Katherine Bond is an IRC Government of Ireland postdoctoral fellow with the School of History whose research centres on early modern visual and material culture, dress, and ethnography. Following Art History degrees from the University of Auckland, New Zealand, Katherine completed her PhD in early modern History at the University of Cambridge on sixteenth-century costume albums during the reign of Habsburg emperor Charles V. Before joining UCC, she was a researcher with the Swiss National Foundation-funded project “Materialized Identities: Objects, Affects and Effects in Early Modern Culture 1450–1750,” investigating the materiality and cultural significance of veils in Renaissance Europe.
Outline of Project:
In early modern Europe, one’s patriotic identity was expected to be worn on one’s sleeve. This was expressed in a popular period anecdote whereby a painter, having illustrated the costume of different nations, arrives at the depiction of his own only to be confronted with a dilemma: how to render the costume of his kinsmen, when their inconstant dress habits and love of foreign fashions permitted no single answer? This widely circulating anecdote emphasises the expectation that dress would transmit transparent information about people’s origin and identity.

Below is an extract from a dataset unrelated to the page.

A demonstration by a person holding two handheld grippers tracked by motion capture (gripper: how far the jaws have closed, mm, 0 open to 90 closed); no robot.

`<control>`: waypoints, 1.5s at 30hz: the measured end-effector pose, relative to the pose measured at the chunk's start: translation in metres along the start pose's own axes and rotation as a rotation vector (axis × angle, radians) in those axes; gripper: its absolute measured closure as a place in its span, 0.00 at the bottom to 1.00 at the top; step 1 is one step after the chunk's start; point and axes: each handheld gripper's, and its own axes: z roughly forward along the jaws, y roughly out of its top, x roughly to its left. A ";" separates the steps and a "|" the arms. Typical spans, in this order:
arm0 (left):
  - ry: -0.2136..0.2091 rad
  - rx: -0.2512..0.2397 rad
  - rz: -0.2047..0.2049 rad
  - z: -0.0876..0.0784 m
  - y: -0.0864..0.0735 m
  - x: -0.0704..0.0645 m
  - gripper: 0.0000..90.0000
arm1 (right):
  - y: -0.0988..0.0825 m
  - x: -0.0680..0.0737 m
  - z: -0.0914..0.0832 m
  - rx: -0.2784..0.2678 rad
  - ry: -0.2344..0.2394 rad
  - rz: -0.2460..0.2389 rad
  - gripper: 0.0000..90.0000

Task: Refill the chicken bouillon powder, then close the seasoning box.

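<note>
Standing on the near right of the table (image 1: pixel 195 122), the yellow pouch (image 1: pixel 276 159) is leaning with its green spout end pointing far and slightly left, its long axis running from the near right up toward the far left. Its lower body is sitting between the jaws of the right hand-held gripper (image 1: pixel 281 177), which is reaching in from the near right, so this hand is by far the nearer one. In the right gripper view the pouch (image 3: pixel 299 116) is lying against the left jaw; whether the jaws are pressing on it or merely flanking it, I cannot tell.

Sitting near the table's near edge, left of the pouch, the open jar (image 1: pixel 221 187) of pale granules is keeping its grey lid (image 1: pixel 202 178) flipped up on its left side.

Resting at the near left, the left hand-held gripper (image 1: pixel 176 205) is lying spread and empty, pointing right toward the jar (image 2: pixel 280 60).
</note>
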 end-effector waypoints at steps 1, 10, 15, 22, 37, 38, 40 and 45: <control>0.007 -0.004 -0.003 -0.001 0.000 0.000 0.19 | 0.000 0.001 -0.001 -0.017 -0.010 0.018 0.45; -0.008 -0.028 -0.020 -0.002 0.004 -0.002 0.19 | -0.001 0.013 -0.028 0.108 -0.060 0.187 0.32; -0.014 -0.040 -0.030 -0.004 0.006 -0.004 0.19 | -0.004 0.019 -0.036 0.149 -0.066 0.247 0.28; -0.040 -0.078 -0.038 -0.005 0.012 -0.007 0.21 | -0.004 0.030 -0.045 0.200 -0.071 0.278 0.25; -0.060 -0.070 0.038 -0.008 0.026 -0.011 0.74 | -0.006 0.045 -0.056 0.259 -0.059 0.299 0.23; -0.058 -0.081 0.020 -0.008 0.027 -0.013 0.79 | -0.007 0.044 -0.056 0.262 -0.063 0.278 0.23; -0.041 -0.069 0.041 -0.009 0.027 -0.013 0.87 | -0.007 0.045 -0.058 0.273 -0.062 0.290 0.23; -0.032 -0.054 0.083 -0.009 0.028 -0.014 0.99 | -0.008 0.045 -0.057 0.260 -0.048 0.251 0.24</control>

This research project investigates how and why the subject of who wore what and where became an urgent priority in Europe between 1500-1600. Popular visual culture began depicting the characteristic clothing of diverse social characters, categorising these ‘costume figures’ by nationality, civic identity, social and marital status, and profession. Hence the garments of a ‘Venetian merchant’, for instance, were claimed to distinguish and externalise his identity. Illustrated figures wearing the clothing characteristic of particular regions and societies streamed into print series, books, albums, maps, paintings and more, becoming the era’s leading pictorial device for ethnographic enquiry. Often maintaining patriotic directives, circulating costume books added fuel to the popular contemporary notion that different peoples ought to preserve their own styles of dress.
This project’s guiding ambition is to contribute new insights to the field of Renaissance cultural studies by revealing the decisive role of dress and its portrayal in visual culture in sparking questions of national identity and ethnographic enquiry. As well as the preparation of a monograph, other initiatives include cataloguing extant costume books and visual sources, producing a project website, hosting a conference, and organising a panel for the 2021 Renaissance Society of America conference in Dublin.